> [Problem statement]
Output exactly the lines from the one with "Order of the" through the last line of the data below, both included, and nothing more.

> [Given information]

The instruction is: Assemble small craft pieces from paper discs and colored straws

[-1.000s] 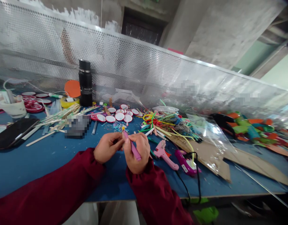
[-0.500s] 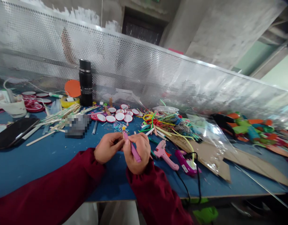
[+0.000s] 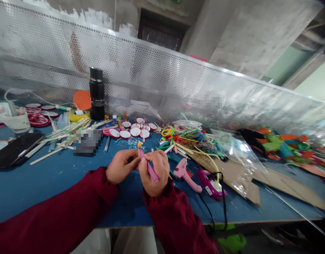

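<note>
Both hands meet over the blue table (image 3: 40, 180), in dark red sleeves. My right hand (image 3: 155, 173) is closed round a pink stick (image 3: 151, 171) that runs up to a small yellow tip (image 3: 139, 144). My left hand (image 3: 122, 165) is curled beside it, its fingertips pinching the stick's upper end just under that tip. What else the left fingers may hold is hidden. A pink glue gun (image 3: 185, 171) lies just right of my right hand, and a second, darker pink one (image 3: 209, 182) with a black cord lies beyond it.
A black flask (image 3: 96, 94) stands by the perforated metal screen (image 3: 162, 81). Round white-and-red discs (image 3: 135, 131), wooden sticks (image 3: 64, 135), coloured strips (image 3: 186, 139), a clear bag (image 3: 232, 148), cardboard (image 3: 247, 176), a black phone (image 3: 15, 149) and a white cup (image 3: 17, 121) crowd the table.
</note>
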Demonstrator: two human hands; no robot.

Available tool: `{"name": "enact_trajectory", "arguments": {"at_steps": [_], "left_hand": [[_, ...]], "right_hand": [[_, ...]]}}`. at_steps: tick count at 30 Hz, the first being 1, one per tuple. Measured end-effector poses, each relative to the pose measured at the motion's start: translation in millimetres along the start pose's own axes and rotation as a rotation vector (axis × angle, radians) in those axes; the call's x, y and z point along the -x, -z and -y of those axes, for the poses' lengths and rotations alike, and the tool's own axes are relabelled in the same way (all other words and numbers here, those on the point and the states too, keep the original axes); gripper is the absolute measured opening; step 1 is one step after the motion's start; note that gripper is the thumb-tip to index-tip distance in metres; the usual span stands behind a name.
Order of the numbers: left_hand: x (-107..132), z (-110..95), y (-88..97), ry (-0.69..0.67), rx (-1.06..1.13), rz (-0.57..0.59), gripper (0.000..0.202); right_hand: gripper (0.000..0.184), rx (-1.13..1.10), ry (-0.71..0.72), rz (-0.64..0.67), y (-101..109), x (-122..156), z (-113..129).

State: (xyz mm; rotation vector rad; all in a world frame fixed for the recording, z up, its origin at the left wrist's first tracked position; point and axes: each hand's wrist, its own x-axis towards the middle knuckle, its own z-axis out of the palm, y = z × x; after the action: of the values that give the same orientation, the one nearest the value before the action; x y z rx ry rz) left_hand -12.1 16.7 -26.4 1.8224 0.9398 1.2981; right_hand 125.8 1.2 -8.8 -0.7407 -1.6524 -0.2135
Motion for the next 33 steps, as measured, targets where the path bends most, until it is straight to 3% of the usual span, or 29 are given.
{"name": "enact_trajectory", "arguments": {"at_steps": [33], "left_hand": [[-0.2, 5.0, 1.6, -0.004, -0.040, 0.038, 0.032]], "right_hand": [[0.007, -0.027, 0.025, -0.022, 0.1, 3.3, -8.5]]}}
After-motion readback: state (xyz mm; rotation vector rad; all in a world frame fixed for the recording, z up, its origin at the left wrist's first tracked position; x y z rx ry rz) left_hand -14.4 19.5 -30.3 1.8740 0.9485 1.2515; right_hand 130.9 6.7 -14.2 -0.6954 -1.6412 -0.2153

> [Answer to this problem]
Order of the numbers: left_hand: x (-107..132), z (-110..95), y (-88..97), ry (-0.69..0.67), rx (-1.06..1.13), rz (-0.57..0.59), gripper (0.000..0.202); right_hand: gripper (0.000..0.184), rx (-1.13..1.10), ry (-0.71..0.72), rz (-0.64..0.67), y (-101..109), x (-122..156), z (-113..129).

State: (xyz mm; rotation vector rad; all in a world frame fixed for the recording, z up, its origin at the left wrist's first tracked position; point and axes: each hand's wrist, its own x-axis towards the middle knuckle, its own z-axis out of the palm, y = z × x; after the action: of the values that give the same orientation, the one nearest the value before the action; x y z rx ry rz) left_hand -12.1 16.7 -26.4 1.8224 0.9398 1.2981; right_hand 125.8 1.2 -8.8 -0.7407 -1.6524 -0.2135
Motion for the next 33 steps, as measured, targets where the path bends most, until it is straight to 3% of the usual span, or 29 are given.
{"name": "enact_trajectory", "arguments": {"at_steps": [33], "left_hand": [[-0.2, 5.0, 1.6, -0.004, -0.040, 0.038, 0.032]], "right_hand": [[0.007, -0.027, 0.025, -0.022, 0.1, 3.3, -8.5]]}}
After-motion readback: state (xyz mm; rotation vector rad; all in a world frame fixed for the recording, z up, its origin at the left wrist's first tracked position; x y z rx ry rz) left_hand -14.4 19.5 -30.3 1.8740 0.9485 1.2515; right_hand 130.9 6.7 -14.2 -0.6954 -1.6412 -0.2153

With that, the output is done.